Les personnes transplantées sont de plus en plus âgées
Les personnes transplantées dans le monde sont de plus en plus âgées. Par exemple aux Etats-Unis, d'après l'agence de santé publique américaine, en 2018 plus de 62% des personnes ayant subi une greffe d'organe étaient âgées de 50 ans ou plus. Plus de 21% des transplantés étaient âgés de 65 ans ou plus. Le donneur le plus âgé des Etats-Unis avait même 92 ans au moment de son décès.

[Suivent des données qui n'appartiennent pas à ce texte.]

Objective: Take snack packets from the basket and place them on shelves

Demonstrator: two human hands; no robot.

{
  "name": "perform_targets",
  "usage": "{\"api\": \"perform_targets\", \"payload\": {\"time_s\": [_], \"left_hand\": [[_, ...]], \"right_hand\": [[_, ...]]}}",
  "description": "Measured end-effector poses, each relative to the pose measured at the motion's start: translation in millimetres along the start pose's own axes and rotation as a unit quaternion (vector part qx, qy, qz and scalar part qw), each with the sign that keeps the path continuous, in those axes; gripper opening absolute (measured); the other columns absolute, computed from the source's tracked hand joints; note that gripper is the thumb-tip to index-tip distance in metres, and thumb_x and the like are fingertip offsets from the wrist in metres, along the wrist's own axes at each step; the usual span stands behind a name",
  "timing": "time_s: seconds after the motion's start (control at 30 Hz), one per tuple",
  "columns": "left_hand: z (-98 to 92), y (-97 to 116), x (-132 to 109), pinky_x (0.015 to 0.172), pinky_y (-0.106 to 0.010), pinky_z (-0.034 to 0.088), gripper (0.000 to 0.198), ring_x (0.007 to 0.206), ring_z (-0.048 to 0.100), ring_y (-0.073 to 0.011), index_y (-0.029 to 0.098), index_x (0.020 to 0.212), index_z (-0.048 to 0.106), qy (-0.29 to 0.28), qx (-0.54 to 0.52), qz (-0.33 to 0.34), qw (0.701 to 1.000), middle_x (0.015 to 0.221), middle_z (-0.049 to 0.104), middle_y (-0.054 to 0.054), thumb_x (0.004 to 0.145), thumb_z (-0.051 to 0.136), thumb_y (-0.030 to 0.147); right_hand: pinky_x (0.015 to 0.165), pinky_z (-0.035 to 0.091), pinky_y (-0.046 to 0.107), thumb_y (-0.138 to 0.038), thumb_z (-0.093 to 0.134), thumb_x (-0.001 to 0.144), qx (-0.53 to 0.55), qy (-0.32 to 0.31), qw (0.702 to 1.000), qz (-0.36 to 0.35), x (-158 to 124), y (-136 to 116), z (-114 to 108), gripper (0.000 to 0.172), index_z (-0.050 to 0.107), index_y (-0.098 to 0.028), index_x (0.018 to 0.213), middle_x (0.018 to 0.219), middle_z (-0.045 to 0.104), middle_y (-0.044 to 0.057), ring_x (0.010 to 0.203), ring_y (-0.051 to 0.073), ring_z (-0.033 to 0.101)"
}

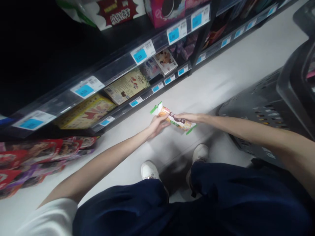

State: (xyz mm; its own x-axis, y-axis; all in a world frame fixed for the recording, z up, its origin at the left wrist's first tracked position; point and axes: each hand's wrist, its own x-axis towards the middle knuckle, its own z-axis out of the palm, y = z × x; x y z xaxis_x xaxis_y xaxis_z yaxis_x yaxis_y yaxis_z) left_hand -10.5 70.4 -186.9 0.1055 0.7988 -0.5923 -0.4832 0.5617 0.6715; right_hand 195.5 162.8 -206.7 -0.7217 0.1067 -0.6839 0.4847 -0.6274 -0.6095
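Note:
Between my two hands is a packet of biscuits (181, 122), a long wrapper in white, brown and orange with green crimped ends. It is held tilted above the pale floor, its printed face turned up. My left hand (157, 126) grips it near the left end, thumb on top and fingers beneath. On the upper edge toward the other end, my right hand (190, 117) is closed on it; some of those fingers are hidden behind the wrapper.
A dark store shelf (118, 80) with price tags runs diagonally along the left and top. Boxed snacks (129, 86) sit on its lower level. Red snack bags (49, 157) hang at far left. A grey plastic basket (261, 95) stands on the right. My shoes (149, 170) are below.

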Motion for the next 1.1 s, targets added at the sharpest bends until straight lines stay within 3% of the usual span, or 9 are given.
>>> {"api": "perform_targets", "payload": {"time_s": [0.27, 0.33, 0.43, 0.53, 0.6, 0.73, 0.97, 1.1], "left_hand": [[-1.0, -0.3, 0.3, 0.102, -0.048, 0.053, 0.044, 0.099, 0.067, -0.0211, 0.016, 0.103, 0.067, 0.077, -0.018, 0.014, 0.997, 0.106, 0.072, -0.009, 0.070, 0.089, 0.036], [-2.1, -1.3, 1.3, 0.102, -0.049, 0.054, 0.045, 0.099, 0.067, -0.0209, 0.016, 0.103, 0.064, 0.098, -0.021, 0.013, 0.995, 0.108, 0.071, -0.009, 0.070, 0.089, 0.034], [-3.4, -2.7, 1.5, 0.101, -0.052, 0.055, 0.043, 0.100, 0.067, -0.0214, 0.015, 0.102, 0.061, 0.111, -0.024, 0.011, 0.994, 0.111, 0.070, -0.010, 0.073, 0.087, 0.032], [-3.4, -4.5, -0.7, 0.102, -0.053, 0.055, 0.042, 0.101, 0.067, -0.0218, 0.014, 0.103, 0.061, 0.077, -0.034, 0.015, 0.996, 0.110, 0.070, -0.010, 0.074, 0.087, 0.031], [-2.1, -6.2, -3.1, 0.104, -0.052, 0.054, 0.041, 0.104, 0.067, -0.0222, 0.015, 0.104, 0.063, 0.040, -0.048, 0.019, 0.998, 0.110, 0.071, -0.009, 0.075, 0.086, 0.031], [1.9, -9.6, -8.3, 0.110, -0.052, 0.049, 0.037, 0.114, 0.065, -0.0242, 0.014, 0.106, 0.065, -0.021, -0.086, 0.027, 0.996, 0.112, 0.071, -0.009, 0.077, 0.084, 0.028], [-1.4, -13.0, -14.5, 0.116, -0.049, 0.044, 0.037, 0.114, 0.066, -0.0229, 0.015, 0.107, 0.065, -0.013, -0.098, 0.022, 0.995, 0.110, 0.071, -0.006, 0.076, 0.084, 0.018], [-4.3, -14.4, -15.5, 0.117, -0.049, 0.043, 0.037, 0.109, 0.068, -0.0215, 0.015, 0.104, 0.065, -0.020, -0.089, 0.026, 0.995, 0.104, 0.073, -0.005, 0.073, 0.085, 0.016]], "right_hand": [[0.057, 0.053, 0.015, -0.047, 0.085, 0.078, -0.121, 0.155, 0.975, -0.098, 5.9, -1.7, 8.0, 0.047, 0.065, -0.015, 0.106, 0.093, 0.073, 0.005, 0.074, 0.013, 0.067], [0.057, 0.054, 0.017, -0.047, 0.083, 0.080, -0.090, 0.143, 0.982, -0.084, 6.0, -2.5, 9.0, 0.045, 0.065, -0.016, 0.108, 0.092, 0.074, 0.005, 0.072, 0.014, 0.068], [0.057, 0.058, 0.022, -0.055, 0.062, 0.094, 0.007, 0.069, 0.997, -0.034, 4.7, -4.8, 6.6, 0.044, 0.065, -0.014, 0.108, 0.085, 0.075, 0.007, 0.067, 0.016, 0.069], [0.060, 0.061, 0.031, -0.068, 0.030, 0.100, 0.089, -0.010, 0.996, 0.030, 1.5, -9.2, 1.9, 0.067, 0.065, -0.012, 0.111, 0.088, 0.076, 0.012, 0.069, 0.022, 0.071], [0.061, 0.062, 0.036, -0.072, 0.021, 0.098, 0.112, -0.033, 0.991, 0.059, -1.1, -12.2, -0.9, 0.075, 0.064, -0.012, 0.113, 0.089, 0.076, 0.013, 0.072, 0.025, 0.072], [0.061, 0.062, 0.037, -0.074, 0.030, 0.095, 0.110, -0.029, 0.990, 0.082, -3.9, -16.1, -3.3, 0.071, 0.064, -0.013, 0.108, 0.080, 0.074, 0.011, 0.066, 0.024, 0.070], [0.070, 0.064, 0.037, -0.066, 0.041, 0.098, 0.087, -0.034, 0.992, 0.079, 0.5, -19.6, -4.0, 0.059, 0.063, -0.016, 0.118, 0.101, 0.075, 0.013, 0.081, 0.025, 0.073], [0.070, 0.065, 0.036, -0.064, 0.044, 0.098, 0.093, -0.027, 0.992, 0.078, 2.0, -19.3, -3.5, 0.055, 0.064, -0.018, 0.119, 0.101, 0.075, 0.011, 0.082, 0.024, 0.073]]}}
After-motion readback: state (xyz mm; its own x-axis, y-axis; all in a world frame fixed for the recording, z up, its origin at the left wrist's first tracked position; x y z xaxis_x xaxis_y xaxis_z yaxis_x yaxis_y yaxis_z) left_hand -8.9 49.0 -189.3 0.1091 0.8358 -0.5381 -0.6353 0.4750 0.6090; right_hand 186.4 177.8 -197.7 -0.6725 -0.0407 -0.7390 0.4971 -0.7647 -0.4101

Son foie a permis de sauver une femme de 69 ans.
Une situation que nous explique Emmanuelle Macé, chargée de mécénat à la Fondation ProGreffe. "L'espérance de vie augmente, comme l'âge en bonne santé, donc fatalement l'âge des receveurs et des donneurs d'organes augmente." Sans oublier que les progrès de la médecine permettent aux patients de vivre plus longtemps et en meilleure santé malgré des organes défectueux. Emmanuelle Macé rappelle qu'un patient âgé peut parfois avoir des organes en meilleure santé qu'une personne plus jeune. Réfléchir à un âge limite en matière de don et de transplantation d'organes ne repose donc sur aucune base scientifique et médicale.